Leave out the pictures and retype, exactly, the lines below from the line with "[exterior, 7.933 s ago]" up to and including the line with "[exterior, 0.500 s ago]", nothing more.

[Recorded data]
____________

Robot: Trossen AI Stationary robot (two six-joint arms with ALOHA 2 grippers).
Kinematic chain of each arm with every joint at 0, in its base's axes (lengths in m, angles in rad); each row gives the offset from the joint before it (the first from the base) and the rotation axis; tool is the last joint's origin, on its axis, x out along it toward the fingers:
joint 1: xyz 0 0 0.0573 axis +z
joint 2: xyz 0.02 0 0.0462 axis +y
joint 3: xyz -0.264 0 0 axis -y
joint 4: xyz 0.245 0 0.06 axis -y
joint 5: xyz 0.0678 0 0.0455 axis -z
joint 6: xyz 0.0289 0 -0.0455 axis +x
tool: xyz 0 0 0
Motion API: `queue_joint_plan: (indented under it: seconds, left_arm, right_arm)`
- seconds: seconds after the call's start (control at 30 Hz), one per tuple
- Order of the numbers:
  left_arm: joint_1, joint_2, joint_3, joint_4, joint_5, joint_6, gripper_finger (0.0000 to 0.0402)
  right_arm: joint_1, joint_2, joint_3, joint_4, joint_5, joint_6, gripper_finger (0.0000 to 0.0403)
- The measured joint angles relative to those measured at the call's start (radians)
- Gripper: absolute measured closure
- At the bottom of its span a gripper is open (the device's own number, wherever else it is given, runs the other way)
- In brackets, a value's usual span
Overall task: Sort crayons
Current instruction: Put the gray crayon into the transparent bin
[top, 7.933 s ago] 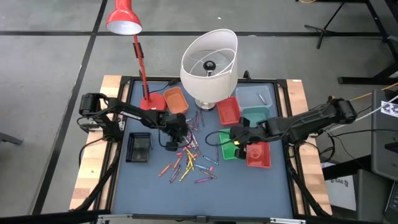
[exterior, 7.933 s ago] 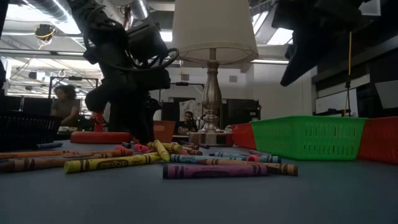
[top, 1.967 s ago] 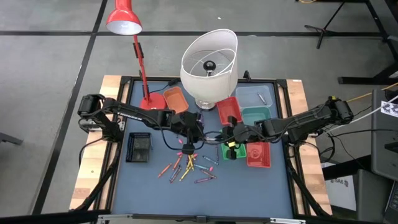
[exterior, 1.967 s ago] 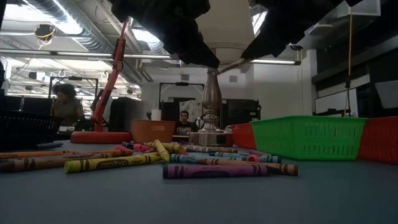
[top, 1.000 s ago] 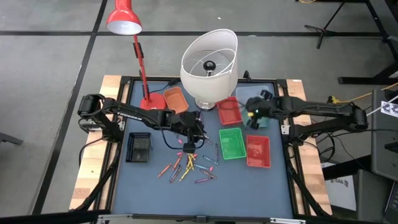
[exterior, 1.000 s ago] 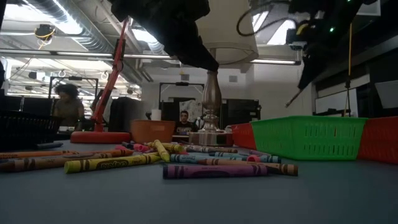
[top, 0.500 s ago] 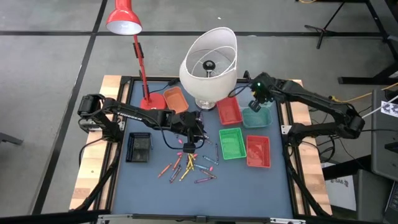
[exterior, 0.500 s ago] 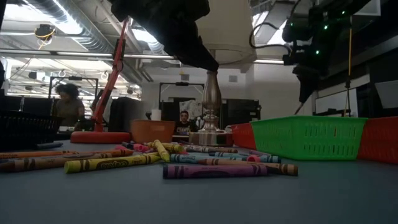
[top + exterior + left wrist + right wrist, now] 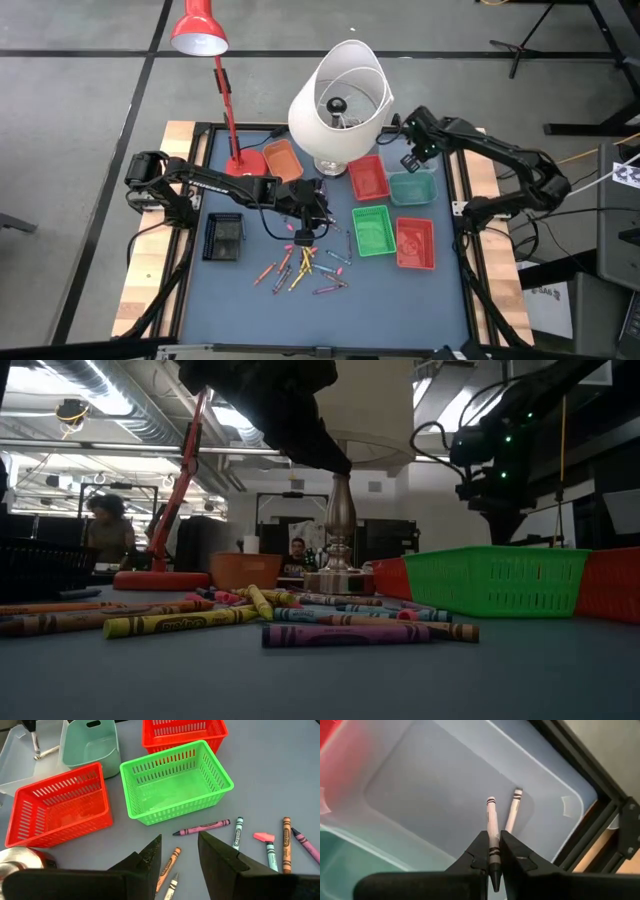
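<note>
Two arms are in my views. My right gripper (image 9: 492, 854) is clenched on a grey crayon (image 9: 492, 831), pinched between its fingertips and sticking out ahead of them. It hangs over the clear plastic bin (image 9: 445, 790) at the far right corner of the table, and a second grey crayon (image 9: 511, 810) already lies on that bin's floor, just beside the held one as my wrist camera sees it. From above, the right gripper (image 9: 412, 160) sits just right of the white table lamp (image 9: 341, 95), whose shade is tilted.

My left gripper (image 9: 179, 851) has its fingers spread and holds nothing. It hovers in front of the lamp over the near edge of the crayon pile (image 9: 303, 262), with an orange crayon (image 9: 167, 865) and a white one below it. The loose crayons lie scattered on the blue mat in front of the lamp, left of the green basket (image 9: 374, 229).

Right of the lamp stand a red basket (image 9: 368, 177) and a teal tub (image 9: 412, 186); another red basket (image 9: 415, 243) sits beside the green one. An orange tray (image 9: 282, 159) lies left of the lamp, near the red desk lamp (image 9: 198, 30).
</note>
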Motion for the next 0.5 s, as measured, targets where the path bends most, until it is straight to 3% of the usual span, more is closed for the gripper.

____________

[Reply]
[exterior, 7.933 s ago] 
[top, 1.967 s ago] 
[exterior, 1.967 s ago] 
[top, 1.000 s ago] 
[exterior, 1.000 s ago] 
[top, 0.500 s ago] 
[exterior, 0.500 s ago] 

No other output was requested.